I’m excited about Vertical Insure because there is such a large market in insurance. There aren’t many sub $200 insurance policies currently available because there isn’t enough commission left to make it worthwhile to brokers. But there is absolutely a market for sub $200 insurance policies. I truly believe embedded insurance has the potential to create $300B in new TAM.
Justin: We’ve spent a lot of time together at the whiteboard, conceptualizing new ideas and inventing new products on the fly. Your description of yourself perfectly describes what I’ve observed. You’re a technologist by trade and became a CEO later in life, but you are very much a creator at heart — which is exactly what this company and industry needs.
Tell me a little bit about the team you’ve put together
Brock: The first hire was Dalton Conley, who I’ve worked with on a number of businesses. He’s an expert engineer. And as an engineer myself, I knew it would be easy to get into the weeds. With Dalton, I don’t have to do that because I know he has everything under control.

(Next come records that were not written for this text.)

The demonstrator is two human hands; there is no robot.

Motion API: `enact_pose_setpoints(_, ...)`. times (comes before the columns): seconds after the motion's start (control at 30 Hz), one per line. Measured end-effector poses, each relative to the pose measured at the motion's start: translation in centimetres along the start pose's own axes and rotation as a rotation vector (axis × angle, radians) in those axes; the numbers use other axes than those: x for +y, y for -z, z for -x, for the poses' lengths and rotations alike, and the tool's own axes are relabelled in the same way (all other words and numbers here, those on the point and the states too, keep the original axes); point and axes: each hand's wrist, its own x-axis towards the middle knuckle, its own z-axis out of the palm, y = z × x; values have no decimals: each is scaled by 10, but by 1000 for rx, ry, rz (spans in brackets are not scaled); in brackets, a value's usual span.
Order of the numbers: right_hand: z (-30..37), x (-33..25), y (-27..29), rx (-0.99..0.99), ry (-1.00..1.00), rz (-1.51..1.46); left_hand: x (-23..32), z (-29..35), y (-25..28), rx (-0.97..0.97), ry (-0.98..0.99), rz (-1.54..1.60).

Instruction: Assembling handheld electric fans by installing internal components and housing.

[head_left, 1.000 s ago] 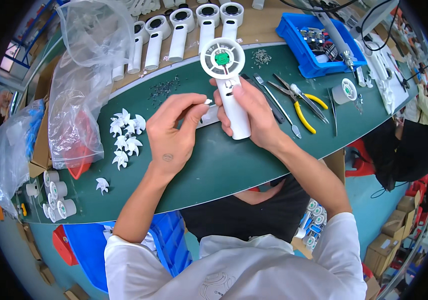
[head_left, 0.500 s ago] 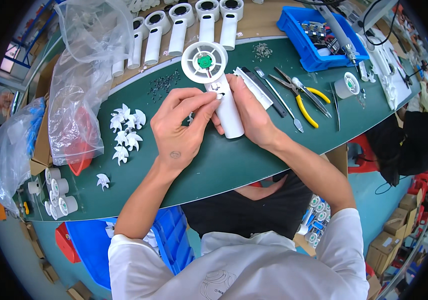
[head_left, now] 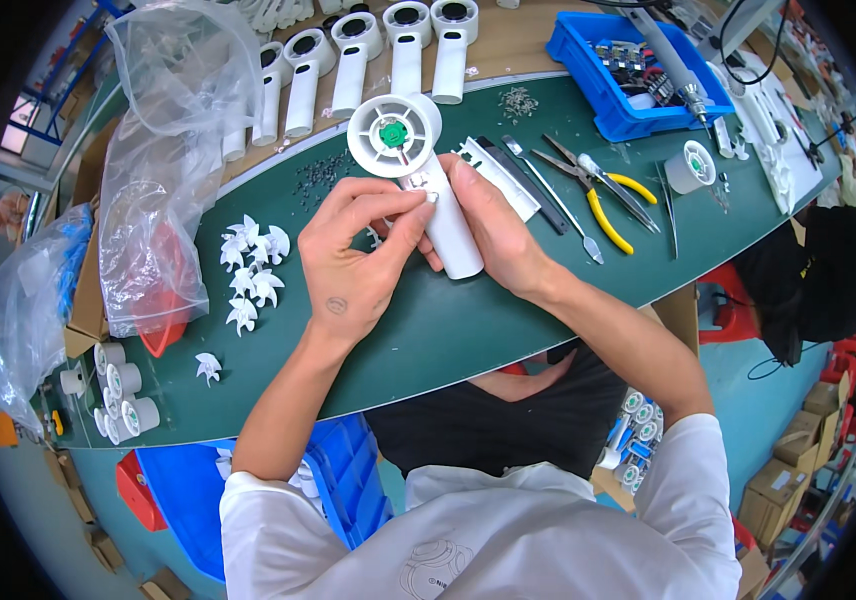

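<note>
1. Right hand [head_left: 498,225] grips the white fan [head_left: 448,222], mid-frame.
2. The fan slants long-ways, round top [head_left: 378,135] toward the upper left.
3. Left hand [head_left: 356,240] pinches a tiny white bit [head_left: 432,197] at the fan's front.

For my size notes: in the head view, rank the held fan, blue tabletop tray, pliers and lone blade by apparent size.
1. Blue tabletop tray
2. Held fan, probably enlarged by nearness to the camera
3. Pliers
4. Lone blade

Around the fan [head_left: 455,240] above the desk [head_left: 428,345]: propellers [head_left: 265,286] between eight and nine o'clock, pliers [head_left: 593,203] at three, bin [head_left: 653,124] at two.
</note>
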Motion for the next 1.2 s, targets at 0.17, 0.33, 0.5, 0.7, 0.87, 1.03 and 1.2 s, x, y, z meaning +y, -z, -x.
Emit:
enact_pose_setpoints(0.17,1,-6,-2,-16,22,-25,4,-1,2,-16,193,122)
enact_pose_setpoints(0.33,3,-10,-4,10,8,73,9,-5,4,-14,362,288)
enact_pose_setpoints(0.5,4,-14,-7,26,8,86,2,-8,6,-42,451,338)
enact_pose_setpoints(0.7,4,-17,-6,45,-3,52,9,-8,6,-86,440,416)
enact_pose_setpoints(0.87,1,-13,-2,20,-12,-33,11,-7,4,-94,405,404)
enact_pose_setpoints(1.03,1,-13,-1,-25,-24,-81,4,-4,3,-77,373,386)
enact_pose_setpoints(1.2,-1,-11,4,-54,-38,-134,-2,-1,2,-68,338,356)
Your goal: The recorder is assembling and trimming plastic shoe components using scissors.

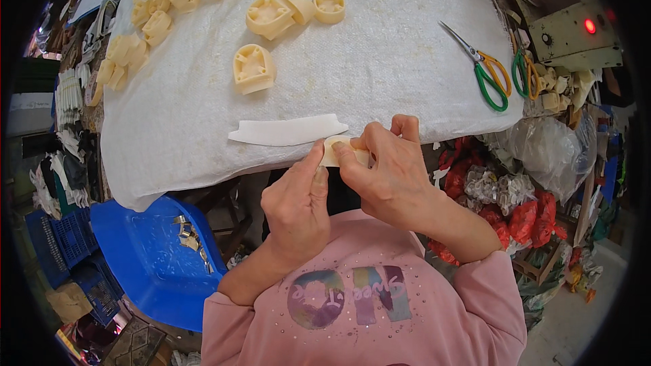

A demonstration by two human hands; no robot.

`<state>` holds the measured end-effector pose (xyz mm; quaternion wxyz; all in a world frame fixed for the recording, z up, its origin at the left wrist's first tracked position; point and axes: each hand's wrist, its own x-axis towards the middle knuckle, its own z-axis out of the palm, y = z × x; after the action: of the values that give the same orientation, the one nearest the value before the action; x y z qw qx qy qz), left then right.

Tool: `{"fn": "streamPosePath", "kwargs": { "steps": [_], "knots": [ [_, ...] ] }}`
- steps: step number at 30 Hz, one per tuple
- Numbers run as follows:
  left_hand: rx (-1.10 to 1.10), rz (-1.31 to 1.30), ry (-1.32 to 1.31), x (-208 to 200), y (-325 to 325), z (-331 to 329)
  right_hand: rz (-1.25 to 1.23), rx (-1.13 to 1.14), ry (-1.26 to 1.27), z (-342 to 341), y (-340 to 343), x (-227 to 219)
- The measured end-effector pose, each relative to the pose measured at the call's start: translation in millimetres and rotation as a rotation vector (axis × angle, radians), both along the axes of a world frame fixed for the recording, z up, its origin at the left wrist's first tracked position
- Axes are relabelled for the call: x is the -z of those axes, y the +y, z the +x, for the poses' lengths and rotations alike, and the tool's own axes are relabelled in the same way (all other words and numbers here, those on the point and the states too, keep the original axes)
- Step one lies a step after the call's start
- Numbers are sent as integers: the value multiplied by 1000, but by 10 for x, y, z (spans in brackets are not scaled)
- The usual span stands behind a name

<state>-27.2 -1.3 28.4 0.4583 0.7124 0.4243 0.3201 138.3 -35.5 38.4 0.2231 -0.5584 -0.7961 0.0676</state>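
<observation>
Both my hands meet at the table's near edge around a small cream D-shaped heel block (pixel 333 157). My left hand (pixel 295 202) pinches it from the left, thumb and fingers closed. From the right, my right hand (pixel 390 177) grips it, with the thumb pressed onto its top. Fingers cover much of the block. Just beyond them a white curved strip (pixel 288 130) lies flat on the white cloth (pixel 380 88). Farther back stands a single cream heel block (pixel 254 69), its hollow, pegged side up.
More heel blocks (pixel 269 15) sit in groups across the back and left. Green-and-orange scissors (pixel 489 73) lie at the right, beside a second pair (pixel 521 71). A blue basin (pixel 152 257) with shiny scraps is below left. Red bags (pixel 522 220) and clear plastic (pixel 549 146) crowd the right.
</observation>
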Motion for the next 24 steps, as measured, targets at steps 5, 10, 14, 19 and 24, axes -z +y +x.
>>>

Ken McGinley is our VP of Customer. He’s very much the cultural heart of this business. Ken is very comfortable selling early on while we’re still building the product. And he’s built a great team so far. He brought on Braden Schrupp, for example. In early stage companies, we do a lot of founder-led deals, but Braden and his team have been closing deals on their own which is incredible at this stage.
John DelSignore is our head of insurance. He comes from Liberty Mutual and is basically unflappable. We throw a lot of things at John, and he’s very comfortable with finding carriers for the multiple product demands coming from our sales team.
The team at Rally has also been critical. You and Greg Blasko have been deeply instrumental from both an introductions standpoint and because of your deep operational and strategic expertise.
We have a great team. We get along, but we’re not afraid to challenge each other.
Justin: You’ve built a great team culture. I’ve always felt that the best ideas come from teams who are comfortable bringing forward different viewpoints and having respectful conflict.
I’m also very grateful to have Greg Blasko on the team. He was our co-founder and CTO at SportsEngine and now he’s the co-founding CTO and architecture advisor for Vertical Insure. When you’re building a company like Vertical Insure, which is API first and exists to pull in data from many different sources and then embed on the front end into many different partner applications, you can’t make mistakes in architecture. Greg built this infrastructure before at SportsEngine, built it again at another insurance company that he recently sold, and now he’s with us, which gives me a lot of confidence.
You’re a multiple time founder and now you’re back at it again. What advice would you give to other founders just starting out?
Brock: My first piece of advice is before you do anything, sell. If you can get a customer in the door without a product, you’re on to something. And if you can’t, you might want to rethink that idea. My second piece of advice is to make sure you work with investors who provide value beyond the capital. The highest price is not the most important factor. When you take money from a VC, it’s a marriage. Spend time with the investment team before you take money and make sure it’s a team with whom you can go the distance.
Justin. We agree with that advice! My last question: What are you reading right now?
Brock: I’m reading Peter Attia’s book, Outlive: The Science & Art of Longevity. He’s translating the edge of medical science for everyday people. His podcasts are 3-4 hours long and super technical, but his book distills everything he’s learned in a more consumable medium. Peter’s perspective is that medicine today is extremely reactive. He feels the future of medicine is using the tremendous number of diagnostic tests we currently have available to operate in a more data driven, proactive way.